Frankreichs Präsident Emmanuel Macron hat vor dem Untergang Europas gewarnt. In seiner Rede am Donnerstag an der Pariser Universität Sorbonne stellte das Staatsoberhaupt klar:
“Unser Europa ist sterblich und kann sterben.”
In den kommenden Jahren stehe der Kontinent vor dem immensen Risiko, geschwächt und in den Hintergrund gedrängt zu werden. Die Spielregeln auf der Welt hätten sich geändert, Europa sei aber für die Herausforderungen, denen es gegenüberstehe, nicht gewappnet.
Im Einzelnen beschrieb Macron ein Europa, das von großen regionalen Mächten umringt werde. Gleichzeitig würden die Werte der europäischen liberalen Demokratie immer heftiger kritisiert und bestritten. Heute werde zwischen Frieden und Krieg auf dem Kontinent entschieden, ob also Europa seine Sicherheit gewährleisten könne oder nicht.
Das Überleben Europas hänge einzig und allein von ihm selbst ab. Und dafür sollten sofort Entscheidungen getroffen werden, betonte Macron. In diesem Zusammenhang rief der französische Präsident dazu auf, sich aus der “strategischen Minderheit” zurückzuziehen, was eine allzu große Abhängigkeit Europas von Russland im Bereich Energie und von den USA im Bereich Sicherheit verursacht habe. Europa sollte vielmehr “ein strategisches Konzept für eine verlässliche europäische Verteidigung”, unter anderem mit Blick auf die Cybersicherheit, ausarbeiten und die eigene Rüstungsindustrie fördern:
“Wie können wir unsere Souveränität, unsere Autonomie aufbauen, wenn wir nicht die Verantwortung für die Entwicklung unserer eigenen europäischen Verteidigungsindustrie übernehmen?”

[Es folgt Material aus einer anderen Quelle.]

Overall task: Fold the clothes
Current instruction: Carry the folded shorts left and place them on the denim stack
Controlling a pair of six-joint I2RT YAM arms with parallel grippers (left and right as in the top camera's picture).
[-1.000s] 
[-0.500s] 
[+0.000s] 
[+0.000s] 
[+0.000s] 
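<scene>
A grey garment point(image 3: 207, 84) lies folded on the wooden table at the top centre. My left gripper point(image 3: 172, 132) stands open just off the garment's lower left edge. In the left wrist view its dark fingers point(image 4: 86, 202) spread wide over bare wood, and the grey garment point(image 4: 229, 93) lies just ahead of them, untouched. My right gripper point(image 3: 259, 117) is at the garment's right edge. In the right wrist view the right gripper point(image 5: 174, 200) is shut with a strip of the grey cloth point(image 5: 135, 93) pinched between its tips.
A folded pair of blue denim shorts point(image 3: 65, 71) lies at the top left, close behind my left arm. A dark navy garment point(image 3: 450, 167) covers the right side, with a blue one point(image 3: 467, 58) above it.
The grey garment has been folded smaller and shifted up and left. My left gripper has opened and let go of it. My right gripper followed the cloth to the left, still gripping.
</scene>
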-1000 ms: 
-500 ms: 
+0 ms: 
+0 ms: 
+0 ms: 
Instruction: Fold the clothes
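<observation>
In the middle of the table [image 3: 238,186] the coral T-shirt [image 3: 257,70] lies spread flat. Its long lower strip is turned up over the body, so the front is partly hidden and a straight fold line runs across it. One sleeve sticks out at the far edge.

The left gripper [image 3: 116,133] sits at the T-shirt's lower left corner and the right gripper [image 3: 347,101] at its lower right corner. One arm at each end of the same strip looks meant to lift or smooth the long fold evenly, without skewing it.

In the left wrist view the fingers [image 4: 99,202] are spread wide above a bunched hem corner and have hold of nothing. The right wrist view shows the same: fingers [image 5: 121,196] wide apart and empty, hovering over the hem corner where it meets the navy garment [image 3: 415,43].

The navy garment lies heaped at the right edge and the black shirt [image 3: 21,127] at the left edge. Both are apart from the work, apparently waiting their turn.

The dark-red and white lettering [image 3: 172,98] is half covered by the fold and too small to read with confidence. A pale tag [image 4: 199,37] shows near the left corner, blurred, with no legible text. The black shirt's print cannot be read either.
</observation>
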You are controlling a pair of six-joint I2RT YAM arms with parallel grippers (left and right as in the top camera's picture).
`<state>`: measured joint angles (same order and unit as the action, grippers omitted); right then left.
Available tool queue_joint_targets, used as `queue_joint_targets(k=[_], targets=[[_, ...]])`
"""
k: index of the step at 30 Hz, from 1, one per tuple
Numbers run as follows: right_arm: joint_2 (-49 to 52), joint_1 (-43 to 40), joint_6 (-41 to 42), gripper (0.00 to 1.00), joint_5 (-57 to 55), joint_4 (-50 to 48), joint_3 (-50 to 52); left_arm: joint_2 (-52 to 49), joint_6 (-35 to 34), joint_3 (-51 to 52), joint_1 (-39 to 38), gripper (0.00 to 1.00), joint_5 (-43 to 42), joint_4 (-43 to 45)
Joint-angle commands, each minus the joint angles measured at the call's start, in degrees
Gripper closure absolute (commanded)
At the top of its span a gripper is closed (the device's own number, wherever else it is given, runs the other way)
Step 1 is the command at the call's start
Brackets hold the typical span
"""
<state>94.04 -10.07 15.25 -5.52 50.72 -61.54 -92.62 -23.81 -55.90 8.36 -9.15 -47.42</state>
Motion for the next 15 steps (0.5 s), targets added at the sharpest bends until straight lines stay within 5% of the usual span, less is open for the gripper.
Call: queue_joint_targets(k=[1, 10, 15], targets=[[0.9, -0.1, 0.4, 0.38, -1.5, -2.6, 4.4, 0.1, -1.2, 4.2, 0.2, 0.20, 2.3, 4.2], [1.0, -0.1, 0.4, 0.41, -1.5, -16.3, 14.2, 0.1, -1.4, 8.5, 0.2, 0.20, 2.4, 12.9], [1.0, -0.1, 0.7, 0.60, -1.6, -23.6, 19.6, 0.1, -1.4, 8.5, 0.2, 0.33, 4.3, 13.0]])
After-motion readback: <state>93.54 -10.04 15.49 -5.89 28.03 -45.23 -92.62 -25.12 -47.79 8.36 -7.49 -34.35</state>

Eine gemeinsame europäische Verteidigung, die Macron in Kürze mit den Partnern erörtern wolle, sei auch angesichts der Erfolge Russlands bezüglich der “ballistischen Technologien” von Bedeutung.
Bei der Verteidigung des europäischen Kontinents spiele das nukleare Arsenal Frankreichs eine wichtige Rolle, so der Präsident weiter. Damit könnten die Sicherheitsgarantien aufgebaut werden, die ganz Europa erwarte. Eine andere Voraussetzung der Sicherheit bestehe darin, dass Russland “den Angriffskrieg in der Ukraine” nicht gewinne. Europa müsse zudem in der Lage sein, einen Dialog mit Drittländern aufzunehmen und zu zeigen, dass es kein “Vasall” der USA sei. Dem Kontinent drohe ein wirtschaftlicher Rückfall im internationalen Kontext, das Wachstumsmodell sollte laut Macron revidiert werden.
Kurz nach seinem Amtsantritt im Jahr 2017 hatte Macron, ebenfalls an der Sorbonne, eine ähnliche Rede gehalten. Damals sprach er sich insbesondere für eine stärkere Souveränität der EU und eine gemeinsame Verteidigungspolitik aus.